What does the Compression level slider actually do?

It controls how hard the encoder searches for efficient ways to pack the audio. Per the Xiph.Org FLAC FAQ, every level decodes to bit-identical audio — higher settings only shrink the file and take longer to encode, while decode speed is unaffected. In our testing, moving the slider from a low to a high setting on a 3-minute track changed the output size by a few percent with zero change to the decoded waveform.

Does FLAC preserve the bit depth and sample rate of my source?

FLAC supports linear PCM from 4 to 32 bits per sample and sample rates from 1 Hz up to 655,350 Hz, so it comfortably holds whatever your AAC decodes to. Leave Audio Channel and Audio Sample Rate on Original to keep an exact copy; only change them if you specifically want to downmix to Mono or resample.
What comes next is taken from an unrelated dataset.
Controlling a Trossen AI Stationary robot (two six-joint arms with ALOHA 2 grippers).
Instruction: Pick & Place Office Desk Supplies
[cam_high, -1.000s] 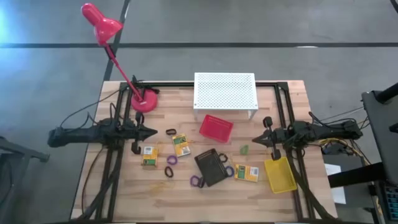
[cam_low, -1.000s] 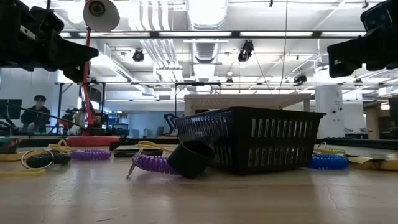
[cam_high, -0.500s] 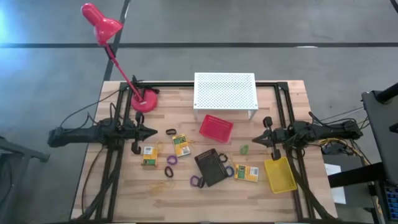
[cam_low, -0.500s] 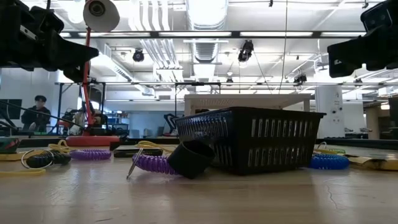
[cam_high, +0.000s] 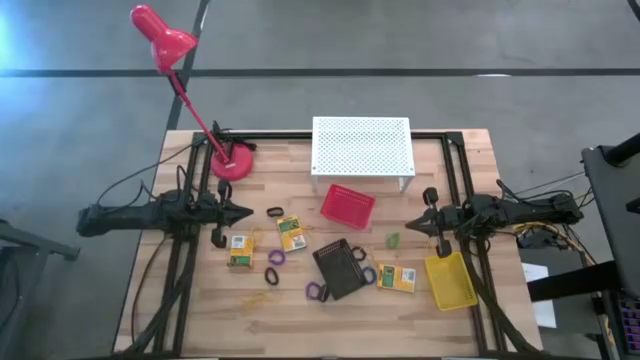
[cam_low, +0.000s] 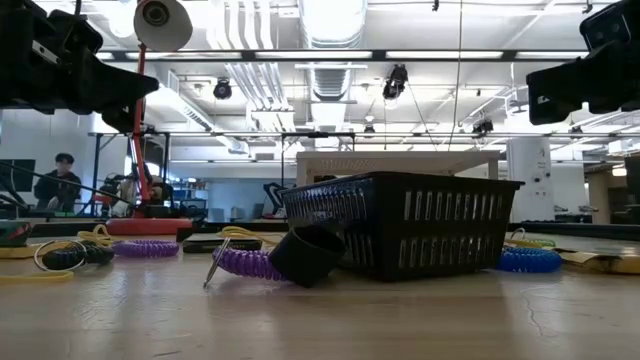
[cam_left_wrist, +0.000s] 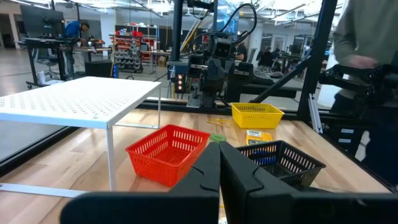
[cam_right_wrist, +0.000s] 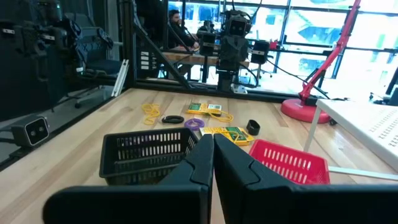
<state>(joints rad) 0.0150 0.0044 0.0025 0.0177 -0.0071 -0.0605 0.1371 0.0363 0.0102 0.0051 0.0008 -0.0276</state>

Can I convert the FLAC back to AAC later without extra loss?

Going FLAC back to AAC is still a lossy step, so that re-encode adds its own generation loss — but because FLAC is a clean, lossless source, the result is no worse than starting from your original AAC, and often the workflow is simpler. Use FLAC to AAC when you need the smaller Apple-friendly file again.

How are my files handled during conversion?

Files are uploaded over an encrypted connection, processed on our servers, and deleted automatically after a few hours — no sign-up, no watermark, never shared or made public. The main practical limit on a big batch is upload size and time, not your device.